Conversations at the property level may need to be had to better grasp rate strategies and how the corporation’s business fits into the mix, according to Amex GBT, which suggests volume alone may not be a deciding key issue, as hotels could become reticent to set aside too many rooms at a discount.
Amex GBT listed the major cities projected to have the highest rate increases for 2023:
Buenos Aires: up 30% due to Argentina’s increasing inflation.
Paris: up 10% due to an increase in business and leisure travel as well as a swath of notable openings and reopenings from renovations during the pandemic.
Stockholm: up 9% due to an uptick in corporate travel demand as well as a shortage of hotel supply for the influx of travelers.
Dublin: up 8.5% following a significant recovery in 2022, achieving some of the highest hotel occupancy levels in Europe, according to the report.
New York: up 8.2% due to increased inbound group- and meeting-related travel.
São Paulo: up 7.7% due to inflation. Brazil has experienced double-digit inflation points since the third quarter of last year, according to the report.

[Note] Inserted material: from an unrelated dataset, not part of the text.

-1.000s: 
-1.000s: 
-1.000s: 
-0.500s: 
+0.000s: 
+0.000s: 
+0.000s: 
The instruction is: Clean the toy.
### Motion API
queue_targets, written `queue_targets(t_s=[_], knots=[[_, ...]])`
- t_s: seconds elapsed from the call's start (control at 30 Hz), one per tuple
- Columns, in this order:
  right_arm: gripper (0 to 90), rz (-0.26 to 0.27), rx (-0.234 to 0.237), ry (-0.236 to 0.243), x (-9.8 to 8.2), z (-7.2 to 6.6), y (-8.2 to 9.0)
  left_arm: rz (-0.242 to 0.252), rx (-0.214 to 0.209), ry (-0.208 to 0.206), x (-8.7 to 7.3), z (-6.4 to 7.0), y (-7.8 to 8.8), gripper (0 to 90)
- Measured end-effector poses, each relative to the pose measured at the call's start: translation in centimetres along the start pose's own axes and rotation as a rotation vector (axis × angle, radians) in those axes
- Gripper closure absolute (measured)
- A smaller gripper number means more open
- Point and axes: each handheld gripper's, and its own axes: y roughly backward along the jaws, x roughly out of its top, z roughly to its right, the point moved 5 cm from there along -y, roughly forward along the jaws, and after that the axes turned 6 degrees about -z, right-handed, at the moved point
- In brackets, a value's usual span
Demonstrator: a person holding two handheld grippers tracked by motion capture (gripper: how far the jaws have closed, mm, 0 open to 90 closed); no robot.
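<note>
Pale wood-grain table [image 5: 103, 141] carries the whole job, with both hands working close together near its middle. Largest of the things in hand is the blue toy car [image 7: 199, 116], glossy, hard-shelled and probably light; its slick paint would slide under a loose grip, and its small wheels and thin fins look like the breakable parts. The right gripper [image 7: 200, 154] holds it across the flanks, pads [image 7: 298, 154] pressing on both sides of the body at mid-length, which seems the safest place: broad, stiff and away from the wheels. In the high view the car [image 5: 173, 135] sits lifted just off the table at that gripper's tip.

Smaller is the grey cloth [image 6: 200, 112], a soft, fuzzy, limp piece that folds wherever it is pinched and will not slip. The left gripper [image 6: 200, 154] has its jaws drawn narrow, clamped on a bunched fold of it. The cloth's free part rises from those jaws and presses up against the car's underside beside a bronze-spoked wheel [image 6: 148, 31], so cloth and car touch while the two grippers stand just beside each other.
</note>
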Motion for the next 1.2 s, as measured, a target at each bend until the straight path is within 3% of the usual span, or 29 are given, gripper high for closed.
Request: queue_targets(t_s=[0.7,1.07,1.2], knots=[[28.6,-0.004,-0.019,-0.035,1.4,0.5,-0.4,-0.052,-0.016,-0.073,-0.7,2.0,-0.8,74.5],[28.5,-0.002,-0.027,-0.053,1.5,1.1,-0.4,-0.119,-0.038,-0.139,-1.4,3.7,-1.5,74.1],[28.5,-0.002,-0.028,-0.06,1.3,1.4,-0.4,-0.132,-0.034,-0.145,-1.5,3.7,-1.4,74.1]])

Amsterdam: up 7.5% due to the city’s high tourism rates, which quadrupled year over year in the January-May 2022 period.
Frankfurt: up 7.5% due to expected pent-up travel demand, as Germany eased travel restrictions later than other countries.
Seattle: up 7.5% following the city’s consistent demand and low room inventory.
San Francisco: up 7.3% due to the slow but consistent demand recovery; business travel revenue in 2022 still is projected to be 68.8% lower than 2019 levels, according to the report.